### The task
Locate each line in the records containing "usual". Copy it.

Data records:
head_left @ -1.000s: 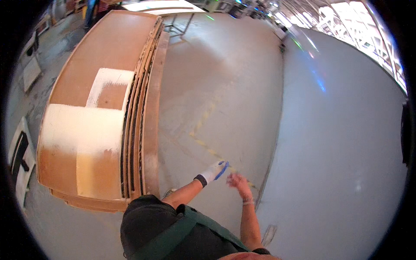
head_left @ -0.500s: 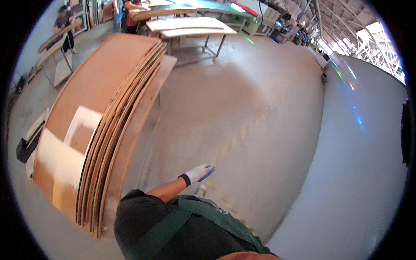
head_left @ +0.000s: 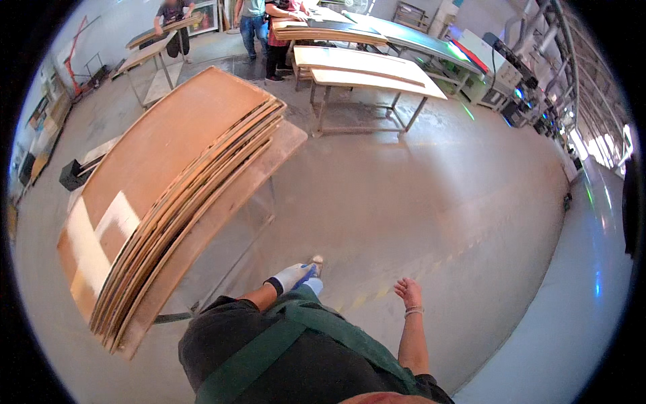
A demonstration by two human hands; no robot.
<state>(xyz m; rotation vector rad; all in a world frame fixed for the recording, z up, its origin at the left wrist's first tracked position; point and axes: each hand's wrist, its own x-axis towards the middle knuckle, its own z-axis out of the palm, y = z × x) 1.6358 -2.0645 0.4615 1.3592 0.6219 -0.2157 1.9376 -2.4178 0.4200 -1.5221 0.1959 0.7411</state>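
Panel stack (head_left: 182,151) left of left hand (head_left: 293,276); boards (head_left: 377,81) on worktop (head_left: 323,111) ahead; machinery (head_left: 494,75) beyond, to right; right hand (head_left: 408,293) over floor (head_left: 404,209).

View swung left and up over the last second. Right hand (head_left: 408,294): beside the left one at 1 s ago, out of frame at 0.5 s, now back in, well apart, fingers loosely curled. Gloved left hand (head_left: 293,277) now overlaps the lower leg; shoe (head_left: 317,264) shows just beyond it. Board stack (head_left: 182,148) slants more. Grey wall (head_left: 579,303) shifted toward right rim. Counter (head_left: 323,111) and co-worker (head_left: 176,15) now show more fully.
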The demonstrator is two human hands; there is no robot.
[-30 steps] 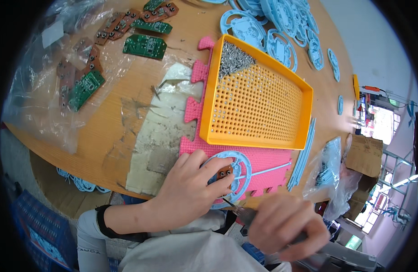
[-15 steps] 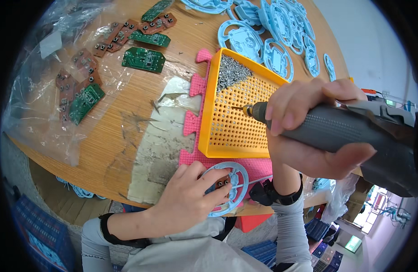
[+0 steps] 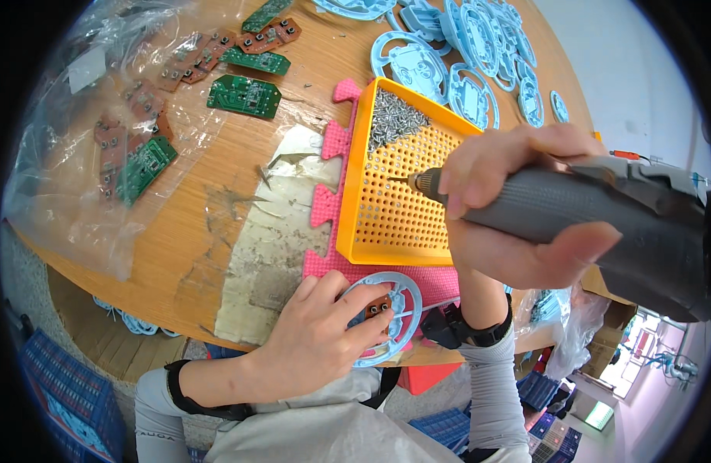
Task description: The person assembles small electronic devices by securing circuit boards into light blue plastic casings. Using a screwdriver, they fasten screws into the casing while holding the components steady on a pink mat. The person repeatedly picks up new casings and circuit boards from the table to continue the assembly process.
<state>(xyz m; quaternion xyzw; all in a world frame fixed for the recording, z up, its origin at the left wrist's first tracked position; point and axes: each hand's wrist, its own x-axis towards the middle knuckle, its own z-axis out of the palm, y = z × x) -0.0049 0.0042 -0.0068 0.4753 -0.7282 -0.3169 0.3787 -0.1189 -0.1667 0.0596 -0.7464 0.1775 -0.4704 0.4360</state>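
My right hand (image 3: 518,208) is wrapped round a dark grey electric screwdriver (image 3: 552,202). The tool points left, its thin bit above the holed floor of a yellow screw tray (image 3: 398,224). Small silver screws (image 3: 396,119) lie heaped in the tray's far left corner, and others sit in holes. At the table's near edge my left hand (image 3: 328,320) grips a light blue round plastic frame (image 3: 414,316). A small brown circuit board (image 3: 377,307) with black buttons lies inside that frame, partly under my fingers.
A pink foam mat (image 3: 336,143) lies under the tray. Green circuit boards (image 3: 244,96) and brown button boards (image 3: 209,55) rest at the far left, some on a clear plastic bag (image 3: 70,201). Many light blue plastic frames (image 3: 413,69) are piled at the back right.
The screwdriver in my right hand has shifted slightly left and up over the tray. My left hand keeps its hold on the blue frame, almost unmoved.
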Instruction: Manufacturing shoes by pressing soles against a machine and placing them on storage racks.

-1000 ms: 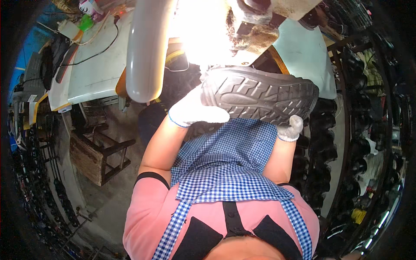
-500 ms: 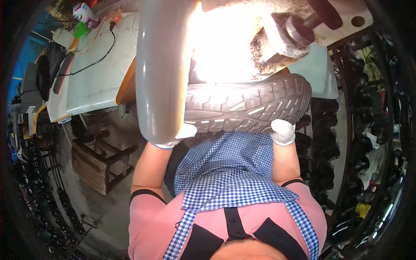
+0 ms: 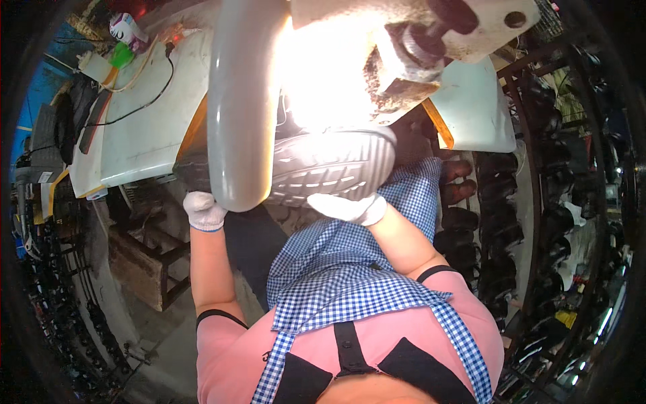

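Observation:
A dark shoe [image 3: 323,176] is held crosswise under the machine head, its treaded sole facing me. The rounded grey machine arm [image 3: 241,121] hides part of its middle, and a bright lamp glare washes out the upper edge of the sole. My left hand [image 3: 204,212], in a white glove, is closed at the shoe's left end, with its fingers partly hidden. My right hand [image 3: 350,207], gloved too, grips the lower edge of the sole, right of the machine arm. Where the machine meets the shoe is lost in the glare.
A pale machine table [image 3: 145,114] with a black cable [image 3: 161,84] reaches out to the left. Its other part [image 3: 481,111] shows at right. A wooden stool [image 3: 145,262] stands on the floor at lower left. Racks of dark shoes [image 3: 494,222] line the right side.
The shoe has slid left under the machine, and its left end now shows beyond the grey arm. Both hands have moved left with it.

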`<state>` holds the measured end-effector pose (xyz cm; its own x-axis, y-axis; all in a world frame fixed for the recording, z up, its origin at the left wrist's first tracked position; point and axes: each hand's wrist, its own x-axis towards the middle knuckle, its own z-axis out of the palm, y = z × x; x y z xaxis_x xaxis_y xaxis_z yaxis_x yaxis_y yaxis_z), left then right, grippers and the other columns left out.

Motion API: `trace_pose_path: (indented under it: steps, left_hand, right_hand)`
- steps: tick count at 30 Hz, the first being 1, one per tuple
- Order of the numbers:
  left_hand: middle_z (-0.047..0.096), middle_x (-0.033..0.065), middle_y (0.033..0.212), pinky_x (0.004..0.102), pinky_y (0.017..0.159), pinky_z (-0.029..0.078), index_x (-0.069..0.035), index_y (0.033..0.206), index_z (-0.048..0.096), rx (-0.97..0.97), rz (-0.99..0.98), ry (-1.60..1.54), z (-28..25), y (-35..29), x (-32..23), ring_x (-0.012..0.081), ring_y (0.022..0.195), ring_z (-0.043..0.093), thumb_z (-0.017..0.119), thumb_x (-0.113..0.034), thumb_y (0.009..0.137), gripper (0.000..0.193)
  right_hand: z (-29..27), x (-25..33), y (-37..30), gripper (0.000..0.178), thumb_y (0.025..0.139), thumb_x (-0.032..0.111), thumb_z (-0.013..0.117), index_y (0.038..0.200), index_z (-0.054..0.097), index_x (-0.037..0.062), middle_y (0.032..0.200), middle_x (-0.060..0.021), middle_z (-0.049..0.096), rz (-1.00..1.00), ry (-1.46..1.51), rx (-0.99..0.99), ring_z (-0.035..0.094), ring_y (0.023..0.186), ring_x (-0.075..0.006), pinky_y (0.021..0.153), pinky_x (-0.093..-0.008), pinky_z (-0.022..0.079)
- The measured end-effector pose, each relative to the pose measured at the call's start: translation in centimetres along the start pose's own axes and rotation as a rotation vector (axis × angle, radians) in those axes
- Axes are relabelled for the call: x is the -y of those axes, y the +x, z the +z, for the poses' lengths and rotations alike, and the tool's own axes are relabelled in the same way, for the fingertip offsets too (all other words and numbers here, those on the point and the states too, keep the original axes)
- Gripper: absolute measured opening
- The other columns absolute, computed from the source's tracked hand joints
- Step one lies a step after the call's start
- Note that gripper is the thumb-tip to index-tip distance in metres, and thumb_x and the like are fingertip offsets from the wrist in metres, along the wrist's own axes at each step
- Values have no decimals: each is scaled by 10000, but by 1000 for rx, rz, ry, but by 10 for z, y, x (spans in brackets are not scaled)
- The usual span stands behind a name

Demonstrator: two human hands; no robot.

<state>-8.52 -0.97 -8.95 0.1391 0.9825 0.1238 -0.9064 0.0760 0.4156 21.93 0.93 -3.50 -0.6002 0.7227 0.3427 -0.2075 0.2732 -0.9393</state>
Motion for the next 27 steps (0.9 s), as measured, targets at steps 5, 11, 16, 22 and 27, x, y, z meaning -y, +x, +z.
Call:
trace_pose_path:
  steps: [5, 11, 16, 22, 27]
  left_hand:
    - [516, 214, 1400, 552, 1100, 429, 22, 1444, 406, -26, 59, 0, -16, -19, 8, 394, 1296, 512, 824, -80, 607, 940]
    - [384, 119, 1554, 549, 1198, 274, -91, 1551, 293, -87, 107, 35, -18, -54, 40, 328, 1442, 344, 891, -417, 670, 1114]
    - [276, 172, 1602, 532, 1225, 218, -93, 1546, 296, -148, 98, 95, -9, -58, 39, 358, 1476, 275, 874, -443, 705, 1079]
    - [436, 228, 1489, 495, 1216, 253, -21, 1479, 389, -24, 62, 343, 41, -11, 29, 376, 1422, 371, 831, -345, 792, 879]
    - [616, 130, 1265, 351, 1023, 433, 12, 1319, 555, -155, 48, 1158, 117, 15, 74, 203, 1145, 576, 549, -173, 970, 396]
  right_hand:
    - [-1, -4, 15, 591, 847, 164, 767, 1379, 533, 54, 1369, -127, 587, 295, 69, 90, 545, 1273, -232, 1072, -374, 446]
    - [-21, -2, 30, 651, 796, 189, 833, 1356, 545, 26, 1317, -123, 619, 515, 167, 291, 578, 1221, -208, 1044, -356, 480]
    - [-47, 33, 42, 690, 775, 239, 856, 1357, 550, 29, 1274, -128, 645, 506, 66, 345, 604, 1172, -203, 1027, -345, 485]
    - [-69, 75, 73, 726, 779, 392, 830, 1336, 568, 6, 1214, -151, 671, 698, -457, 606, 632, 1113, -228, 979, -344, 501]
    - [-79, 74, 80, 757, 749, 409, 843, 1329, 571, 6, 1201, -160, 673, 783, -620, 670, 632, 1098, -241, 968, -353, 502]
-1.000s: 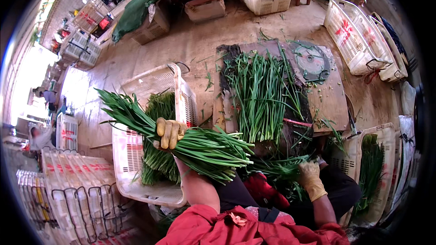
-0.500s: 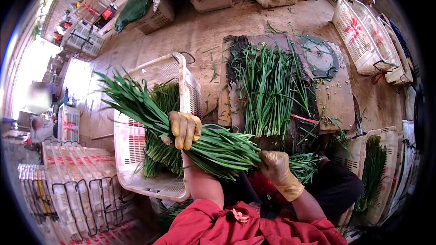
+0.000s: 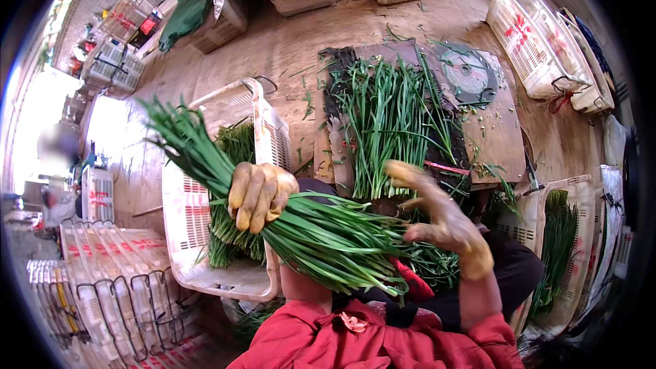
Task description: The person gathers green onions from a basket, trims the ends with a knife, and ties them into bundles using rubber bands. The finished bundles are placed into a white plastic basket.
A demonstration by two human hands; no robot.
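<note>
My left hand (image 3: pixel 263 197), in a yellow-stained glove, is closed round the middle of a thick bunch of garlic chives (image 3: pixel 328 239). The bunch lies aslant, its leafy tips toward the upper left over a white plastic crate (image 3: pixel 225 290) and its pale cut ends toward my lap. Beside those ends, my right hand (image 3: pixel 447 222), gloved alike, is raised with its fingers spread and nothing in it. Just beyond, loose chives (image 3: pixel 386 123) lie in a layer on a low board (image 3: pixel 493 140). More chives (image 3: pixel 236 205) fill part of the crate under the bunch.
A round grey disc (image 3: pixel 468 74) rests on the board's far right, among green scraps. Right of my knee stands a crate (image 3: pixel 526 229) with upright chives (image 3: pixel 557 253). Stacked crates (image 3: pixel 123 266) are at lower left; another white crate (image 3: pixel 536 41) is at far right.
My right hand has let go of the bunch's cut end and risen to the right, its fingers spreading. My left hand still grips the bunch, whose cut ends now hang slightly lower.
</note>
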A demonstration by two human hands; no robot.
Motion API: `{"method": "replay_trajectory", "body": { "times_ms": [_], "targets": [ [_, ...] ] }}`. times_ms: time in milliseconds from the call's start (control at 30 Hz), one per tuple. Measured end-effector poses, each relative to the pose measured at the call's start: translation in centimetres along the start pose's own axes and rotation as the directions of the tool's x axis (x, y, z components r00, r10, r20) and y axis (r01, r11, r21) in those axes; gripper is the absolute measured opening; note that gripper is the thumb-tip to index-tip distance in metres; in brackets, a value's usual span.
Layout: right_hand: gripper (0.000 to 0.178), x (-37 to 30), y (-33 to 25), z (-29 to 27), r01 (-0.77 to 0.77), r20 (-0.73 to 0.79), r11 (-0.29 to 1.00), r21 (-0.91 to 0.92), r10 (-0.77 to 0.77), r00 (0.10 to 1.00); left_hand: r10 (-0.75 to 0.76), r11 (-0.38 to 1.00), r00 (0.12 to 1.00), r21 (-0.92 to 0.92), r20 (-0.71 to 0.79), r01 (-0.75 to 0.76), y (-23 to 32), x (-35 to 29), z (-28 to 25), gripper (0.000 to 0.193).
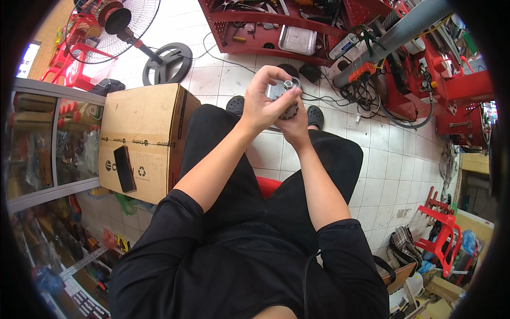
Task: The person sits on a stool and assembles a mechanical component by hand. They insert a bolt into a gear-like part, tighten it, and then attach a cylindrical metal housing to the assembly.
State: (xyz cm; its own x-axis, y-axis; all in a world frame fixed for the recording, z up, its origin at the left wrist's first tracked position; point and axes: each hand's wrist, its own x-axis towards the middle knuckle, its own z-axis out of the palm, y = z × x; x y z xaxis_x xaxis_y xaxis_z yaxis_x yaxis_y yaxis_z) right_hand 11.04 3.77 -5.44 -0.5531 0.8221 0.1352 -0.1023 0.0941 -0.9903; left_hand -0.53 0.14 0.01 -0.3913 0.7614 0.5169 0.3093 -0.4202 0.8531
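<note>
Above my knees, my left hand [261,102] and my right hand [295,125] are close together around a small grey metal part. On this toothed metal part [290,112], dark gear-like teeth show below my left thumb. A round, shiny nut or shaft end [288,84] sticks up at its far end, beside my left fingers. My left hand is closed on it, index finger curled over the top and thumb across the front. From below, my right hand grips the same part. Its fingers are largely hidden, and so is the part's underside.
A cardboard box [139,119] with a black phone [124,169] on it stands left of my legs. Ahead are a fan base [167,64] and a red tool cart [234,34]. Cables [356,95] lie on the tiles at the right, with a red stool [446,234] farther back.
</note>
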Motion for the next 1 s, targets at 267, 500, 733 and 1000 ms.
{"method": "replay_trajectory", "body": {
  "times_ms": [267,500,733,1000],
  "targets": [
    [0.043,-0.1,0.4,-0.1,-0.025,-0.013,1.000,0.010,0.025,1.000,-0.003,1.000,0.999,-0.025,0.033,0.004,0.6,-0.2,0.2,0.033],
    [0.043,0.1,0.7,-0.3,0.000,-0.006,1.000,0.003,0.000,1.000,-0.058,0.945,0.998,-0.321,0.010,0.058,1.1,0.0,0.4,0.028],
    [0.042,0.1,0.6,-0.4,0.010,-0.015,1.000,0.008,-0.010,1.000,-0.008,0.997,0.999,-0.078,0.051,0.012,0.4,0.2,-0.1,0.025],
    [0.042,0.1,0.8,-0.2,0.009,-0.010,0.998,0.066,-0.008,1.000,0.013,1.000,0.998,0.017,0.064,-0.015,-0.5,-0.2,-0.2,0.036]
  ]
}}
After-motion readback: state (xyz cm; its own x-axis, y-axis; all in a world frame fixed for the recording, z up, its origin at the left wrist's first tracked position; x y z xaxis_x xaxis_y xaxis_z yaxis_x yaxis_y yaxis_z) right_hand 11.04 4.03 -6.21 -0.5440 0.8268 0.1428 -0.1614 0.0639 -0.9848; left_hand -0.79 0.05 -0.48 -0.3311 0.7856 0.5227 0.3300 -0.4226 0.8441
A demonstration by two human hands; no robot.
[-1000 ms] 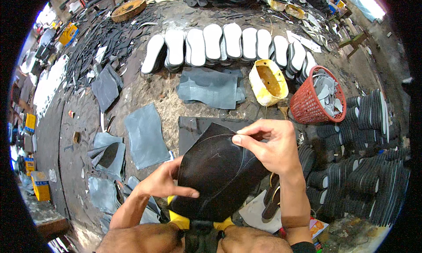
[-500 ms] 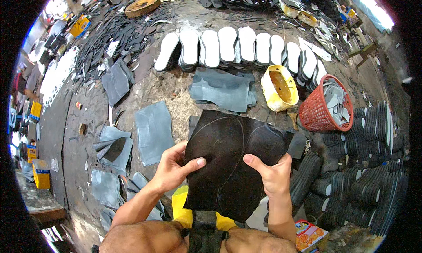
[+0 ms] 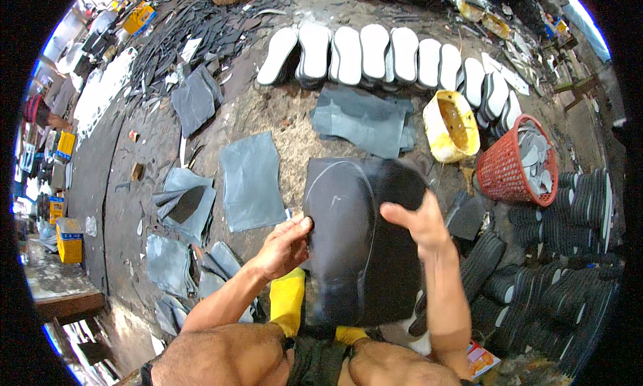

### Exercise solution
- The usual span stands behind a name
Motion API: `{"method": "replay_trajectory", "body": { "times_ms": [_], "targets": [ [_, ...] ] }}`. times_ms: time in milliseconds from the call's start (control at 30 Hz), one per tuple. Measured end-effector poses, each relative to the pose measured at the call's start: translation in centimetres along the start pose's own axes and rotation as the directions of the tool's x axis (x, y, z components r00, r10, r20) and y axis (r01, r11, r21) in those axes; gripper is the absolute measured opening; note that gripper is the thumb-tip to index-tip distance in metres; in brackets, a value's usual span.

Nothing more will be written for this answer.